株式会社メディアドゥの藤田氏は、NFT電子書籍付き版について「NFT電子書籍は世界でも初めての試み。通常の電子書籍は欲しい人がいれば、際限なく何人でも購入できる。NFT電子書籍が大きく違うのは、個数の概念を持つこと。欲しい人が1万人いて、1000部しか発行されない場合、残り9000人は購入できない。しかし、先に買った人が売ることで二次流通させることができ、その利益の一部を作家や出版社に還元できる」「NFTプラットフォーマーは世界にたくさんあるが、我々はアート作品などではなく、デジタル・コンテンツを流通させるNFTプラットフォーマーを目指したい。この仕組みを使って、しっかりと作家や出版社に印税をお戻しすることによって、結果として投機的になりにくいプラットフォームを構築できれば」と意気込みを語った。

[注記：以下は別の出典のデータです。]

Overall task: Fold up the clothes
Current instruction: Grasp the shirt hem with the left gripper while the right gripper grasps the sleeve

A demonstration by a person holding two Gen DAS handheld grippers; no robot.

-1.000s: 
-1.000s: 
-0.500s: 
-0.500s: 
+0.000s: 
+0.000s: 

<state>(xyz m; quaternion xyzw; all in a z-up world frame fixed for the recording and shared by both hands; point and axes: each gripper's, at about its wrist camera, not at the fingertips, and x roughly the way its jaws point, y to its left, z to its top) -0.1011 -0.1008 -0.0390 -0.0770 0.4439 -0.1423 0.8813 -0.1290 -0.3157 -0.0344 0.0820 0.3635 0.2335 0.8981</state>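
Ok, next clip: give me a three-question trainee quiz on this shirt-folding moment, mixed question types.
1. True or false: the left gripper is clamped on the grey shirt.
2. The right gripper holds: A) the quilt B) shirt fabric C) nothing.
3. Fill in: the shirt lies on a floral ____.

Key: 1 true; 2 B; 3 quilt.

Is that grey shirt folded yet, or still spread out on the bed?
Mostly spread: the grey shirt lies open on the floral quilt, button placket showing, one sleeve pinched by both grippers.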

今回、ハヤカワ新書のNFT電子書籍付き版が刊行されるプラットフォーム「FanTop」は、メディアドゥが2021年10月にスタートしたもので、これまで「NFTデジタル特典付き出版物」を展開してきた。メディアドゥの佐々木氏は、FanTopで新たに流通させるNFT電子書籍について、「作家や出版社が作品毎に設定可能な“コンテンツ利用料”があり、クリエイターファーストな環境」と、その利点をアピールした。NFTマーケットに正規の著作物を流通させる仕組みは、読者、著者、出版社、さらに書店にとってもメリットが生じるという。

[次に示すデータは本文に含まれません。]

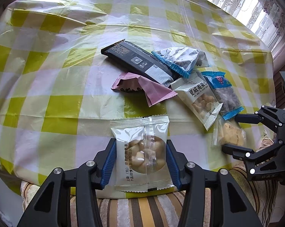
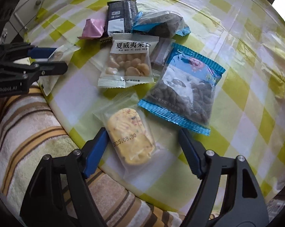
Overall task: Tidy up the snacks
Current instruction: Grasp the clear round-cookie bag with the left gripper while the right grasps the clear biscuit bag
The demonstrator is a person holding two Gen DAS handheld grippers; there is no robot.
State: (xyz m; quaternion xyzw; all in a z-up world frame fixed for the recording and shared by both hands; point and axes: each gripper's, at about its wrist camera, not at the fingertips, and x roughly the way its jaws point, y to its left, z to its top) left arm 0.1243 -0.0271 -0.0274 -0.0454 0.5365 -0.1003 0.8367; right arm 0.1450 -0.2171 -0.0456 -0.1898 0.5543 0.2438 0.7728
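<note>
My left gripper (image 1: 141, 147) is shut on a white nut packet (image 1: 142, 151) at the table's near edge; it also shows in the right wrist view (image 2: 53, 60). My right gripper (image 2: 142, 138) is open around a clear packet with a yellow biscuit (image 2: 130, 138), its left pad touching the packet; the gripper shows in the left wrist view (image 1: 231, 132). A pile beyond holds a second white nut packet (image 2: 128, 62), a blue-edged raisin packet (image 2: 184, 90), another blue-edged packet (image 2: 161, 22), a black bar (image 2: 120, 18) and a pink wrapper (image 2: 93, 29).
The table carries a yellow-and-white checked plastic cloth (image 1: 66, 66). A striped towel-covered seat (image 2: 28, 123) lies at the near edge. A white drawer unit (image 2: 28, 5) stands at the far left. Curtains (image 1: 256, 5) hang at the far right.
</note>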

早川書房の山口氏、一ノ瀬氏、メディアドゥの新名氏による鼎談では、今回の試みでユーザーの読書体験がどのように変わるのかを語り合った。一ノ瀬氏は、NFT電子書籍ならではの展開として「一万ページの注釈を付けるなど、物理的な制約を超えたコンテンツも作れる」とその可能性について言及。新名氏は「マルチエンディングのストーリーにして、二次流通ですべてを読ませるなどの展開もできる」、山口氏は「どのエンディングに当たるかわからないという“ガチャ”にもできる」と、自身のアイデアを披露した。また、山口氏はChatGPTに「NFT化された電子書籍のメリットは?」と質問したところ、やはり「二次流通市場の活性化」という回答があったことを明かし、「古本屋くらいの市場規模になれば、どんどん動き出す可能性がある」と期待を寄せた。
早川書房とメディアドゥがひらいた「未知への扉」は、出版界にとってどのような変化をもたらすのか。注目したい。